To a certain type of gadget user, an Android smartphone is a symbol of defiance. These users see Google’s software — its customization options, hardware affordability, and no-frills design — as the perfect refutation of the sterile, mass-marketed appeal of Apple’s iPhone. Your Tinder date, however, doesn’t care about any of that, according to cold, raw data. In fact, your date is judging you, and so are their friends, family, and likely everyone sitting in and around your table at dinner and then later on at the bar.
According to a study conducted by Match.com and Research Now, iPhone owners are about 21 times more likely to negatively judge a date who uses an Android phone.
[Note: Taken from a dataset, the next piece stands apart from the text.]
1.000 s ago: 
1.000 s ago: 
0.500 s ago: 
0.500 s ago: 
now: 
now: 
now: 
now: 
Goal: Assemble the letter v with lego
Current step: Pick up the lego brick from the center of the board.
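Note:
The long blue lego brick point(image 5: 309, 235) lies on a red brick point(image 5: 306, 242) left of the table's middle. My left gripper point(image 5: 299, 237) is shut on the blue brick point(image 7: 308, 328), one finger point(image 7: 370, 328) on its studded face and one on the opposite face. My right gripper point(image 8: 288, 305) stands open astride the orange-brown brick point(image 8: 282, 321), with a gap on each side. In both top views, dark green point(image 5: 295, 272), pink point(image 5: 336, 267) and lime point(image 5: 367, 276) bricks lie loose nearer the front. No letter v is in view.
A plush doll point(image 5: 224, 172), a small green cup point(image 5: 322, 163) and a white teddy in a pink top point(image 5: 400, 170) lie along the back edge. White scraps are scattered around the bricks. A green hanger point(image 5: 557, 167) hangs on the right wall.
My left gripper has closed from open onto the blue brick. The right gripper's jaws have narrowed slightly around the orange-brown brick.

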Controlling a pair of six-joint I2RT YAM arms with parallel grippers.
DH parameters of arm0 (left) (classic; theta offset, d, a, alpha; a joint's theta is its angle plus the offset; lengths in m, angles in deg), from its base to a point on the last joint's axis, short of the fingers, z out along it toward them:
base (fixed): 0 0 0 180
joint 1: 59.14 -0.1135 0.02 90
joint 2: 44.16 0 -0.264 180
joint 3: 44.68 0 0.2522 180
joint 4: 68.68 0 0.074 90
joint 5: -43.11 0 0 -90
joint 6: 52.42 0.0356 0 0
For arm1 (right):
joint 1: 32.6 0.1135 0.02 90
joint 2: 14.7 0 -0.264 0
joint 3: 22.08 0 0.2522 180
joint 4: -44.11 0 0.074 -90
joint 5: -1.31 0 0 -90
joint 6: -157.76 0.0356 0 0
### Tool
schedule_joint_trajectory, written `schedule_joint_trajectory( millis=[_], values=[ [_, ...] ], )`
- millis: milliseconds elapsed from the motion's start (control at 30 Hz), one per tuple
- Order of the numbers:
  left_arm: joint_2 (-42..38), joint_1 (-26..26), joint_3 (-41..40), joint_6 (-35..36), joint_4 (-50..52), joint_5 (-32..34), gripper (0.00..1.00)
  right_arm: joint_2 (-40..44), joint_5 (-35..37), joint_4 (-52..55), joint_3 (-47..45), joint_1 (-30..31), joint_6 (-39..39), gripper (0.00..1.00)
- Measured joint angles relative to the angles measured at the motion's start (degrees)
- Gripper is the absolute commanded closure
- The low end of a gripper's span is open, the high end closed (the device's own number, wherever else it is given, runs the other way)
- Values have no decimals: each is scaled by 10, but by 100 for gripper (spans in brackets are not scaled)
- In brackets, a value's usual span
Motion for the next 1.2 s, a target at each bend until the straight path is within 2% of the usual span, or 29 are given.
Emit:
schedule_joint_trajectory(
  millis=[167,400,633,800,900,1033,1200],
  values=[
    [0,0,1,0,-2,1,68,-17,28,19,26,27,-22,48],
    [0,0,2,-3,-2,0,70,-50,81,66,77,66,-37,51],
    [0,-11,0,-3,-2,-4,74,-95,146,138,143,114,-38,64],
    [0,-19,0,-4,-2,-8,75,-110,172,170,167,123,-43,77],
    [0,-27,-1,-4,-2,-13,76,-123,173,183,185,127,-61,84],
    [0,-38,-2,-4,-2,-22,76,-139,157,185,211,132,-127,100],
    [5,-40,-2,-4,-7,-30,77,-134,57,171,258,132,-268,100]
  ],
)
On the flip side, Android owners are only 15 times as likely to negatively judge a date for opting for iOS.
What this says about iPhone users isn’t really clear. Perhaps they’re haughty, condescending elitists who see technology as a badge of social status, and an $800 cellphone as a way to lord that over others. Or maybe they just really have no idea why your text messages are green and not blue. This confusing deviation from the norm could really freak them out — or in the case of this writer, get you coyly made fun of until the overwhelming shame forces you to trade in your Nexus. (We’ll leave the Google Pixel, an excellent and pricey Android smartphone, out of this debate.)
Even worse in this situation is a cracked screen. The same study found that women are 86 percent more likely to negatively judge a date for having a broken smartphone screen. So if you’re an Android-toting, cracked-screen-having dude that just loves living on the edge of gadget acceptability, maybe consider a dumb phone for when you want to go out. Those are hard to break, and also experiencing a bit of a comeback these days.